#### EXERCISE DETAILS:
Begin at the top of the records and copy each line exactly. The line containing "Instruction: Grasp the" is the last one to include.

#### ENTRIES SHOWN:
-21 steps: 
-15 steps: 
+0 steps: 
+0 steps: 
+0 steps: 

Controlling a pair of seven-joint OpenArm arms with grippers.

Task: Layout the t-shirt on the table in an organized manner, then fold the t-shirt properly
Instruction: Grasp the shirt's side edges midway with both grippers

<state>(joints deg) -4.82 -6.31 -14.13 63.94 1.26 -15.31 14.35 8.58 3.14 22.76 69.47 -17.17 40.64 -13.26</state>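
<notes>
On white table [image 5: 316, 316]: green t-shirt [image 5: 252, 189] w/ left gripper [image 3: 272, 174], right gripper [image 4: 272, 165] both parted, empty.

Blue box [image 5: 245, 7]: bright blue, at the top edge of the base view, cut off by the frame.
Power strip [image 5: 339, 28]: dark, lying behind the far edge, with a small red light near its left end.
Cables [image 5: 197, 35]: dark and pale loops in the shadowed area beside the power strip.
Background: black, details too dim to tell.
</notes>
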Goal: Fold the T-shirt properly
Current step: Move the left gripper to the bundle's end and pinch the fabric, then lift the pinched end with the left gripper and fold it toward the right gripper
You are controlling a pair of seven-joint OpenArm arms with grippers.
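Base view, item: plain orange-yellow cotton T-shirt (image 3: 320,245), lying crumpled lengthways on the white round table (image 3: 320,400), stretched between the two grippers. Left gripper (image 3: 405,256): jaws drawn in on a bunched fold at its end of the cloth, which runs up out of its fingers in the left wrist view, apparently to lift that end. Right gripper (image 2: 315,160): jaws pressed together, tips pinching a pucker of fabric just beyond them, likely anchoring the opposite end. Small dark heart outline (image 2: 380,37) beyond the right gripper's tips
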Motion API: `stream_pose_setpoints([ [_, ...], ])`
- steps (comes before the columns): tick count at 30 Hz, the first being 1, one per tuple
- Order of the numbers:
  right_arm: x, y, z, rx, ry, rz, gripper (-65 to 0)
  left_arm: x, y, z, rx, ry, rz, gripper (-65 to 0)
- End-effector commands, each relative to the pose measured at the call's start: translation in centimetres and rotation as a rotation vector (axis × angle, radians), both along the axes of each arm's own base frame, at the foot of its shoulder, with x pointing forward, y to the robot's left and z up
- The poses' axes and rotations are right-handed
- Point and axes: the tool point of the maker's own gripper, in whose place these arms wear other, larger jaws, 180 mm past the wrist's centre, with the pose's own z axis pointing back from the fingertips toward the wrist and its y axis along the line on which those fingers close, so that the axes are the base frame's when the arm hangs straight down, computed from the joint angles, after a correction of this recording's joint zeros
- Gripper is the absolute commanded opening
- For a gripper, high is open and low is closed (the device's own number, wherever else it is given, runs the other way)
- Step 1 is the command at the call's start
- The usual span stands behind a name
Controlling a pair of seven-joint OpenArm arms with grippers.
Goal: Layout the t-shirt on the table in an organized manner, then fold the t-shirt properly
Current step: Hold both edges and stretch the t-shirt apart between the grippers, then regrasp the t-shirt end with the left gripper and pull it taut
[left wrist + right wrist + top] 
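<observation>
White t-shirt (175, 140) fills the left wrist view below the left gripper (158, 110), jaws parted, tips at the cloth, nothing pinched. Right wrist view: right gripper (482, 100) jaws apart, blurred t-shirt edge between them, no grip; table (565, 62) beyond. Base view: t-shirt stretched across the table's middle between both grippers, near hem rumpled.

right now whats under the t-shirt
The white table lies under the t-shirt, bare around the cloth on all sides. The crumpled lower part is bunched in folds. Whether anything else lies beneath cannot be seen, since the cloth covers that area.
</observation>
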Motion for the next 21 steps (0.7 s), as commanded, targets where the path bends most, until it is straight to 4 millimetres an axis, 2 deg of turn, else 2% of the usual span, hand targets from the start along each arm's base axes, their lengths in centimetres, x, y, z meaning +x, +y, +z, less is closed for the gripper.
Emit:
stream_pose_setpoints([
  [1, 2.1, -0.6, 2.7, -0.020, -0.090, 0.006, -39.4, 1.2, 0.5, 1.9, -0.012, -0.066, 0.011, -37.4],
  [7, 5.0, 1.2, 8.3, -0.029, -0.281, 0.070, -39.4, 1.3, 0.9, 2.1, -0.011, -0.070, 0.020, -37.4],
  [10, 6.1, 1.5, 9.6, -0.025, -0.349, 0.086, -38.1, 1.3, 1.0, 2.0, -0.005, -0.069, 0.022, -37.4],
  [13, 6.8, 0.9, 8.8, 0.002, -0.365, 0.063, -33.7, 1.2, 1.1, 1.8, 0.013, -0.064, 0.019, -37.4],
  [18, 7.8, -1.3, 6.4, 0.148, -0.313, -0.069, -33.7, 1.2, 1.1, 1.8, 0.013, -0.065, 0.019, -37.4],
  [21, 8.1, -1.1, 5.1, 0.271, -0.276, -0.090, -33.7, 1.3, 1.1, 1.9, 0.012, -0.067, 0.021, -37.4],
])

#### TASK RESPONSE:
-21 steps: 
-15 steps: 
+0 steps: 
+0 steps: 
+0 steps: 

Controlling a pair of seven-joint OpenArm arms with grippers.

Task: Layout the t-shirt on the table in an organized manner, then fold the t-shirt properly
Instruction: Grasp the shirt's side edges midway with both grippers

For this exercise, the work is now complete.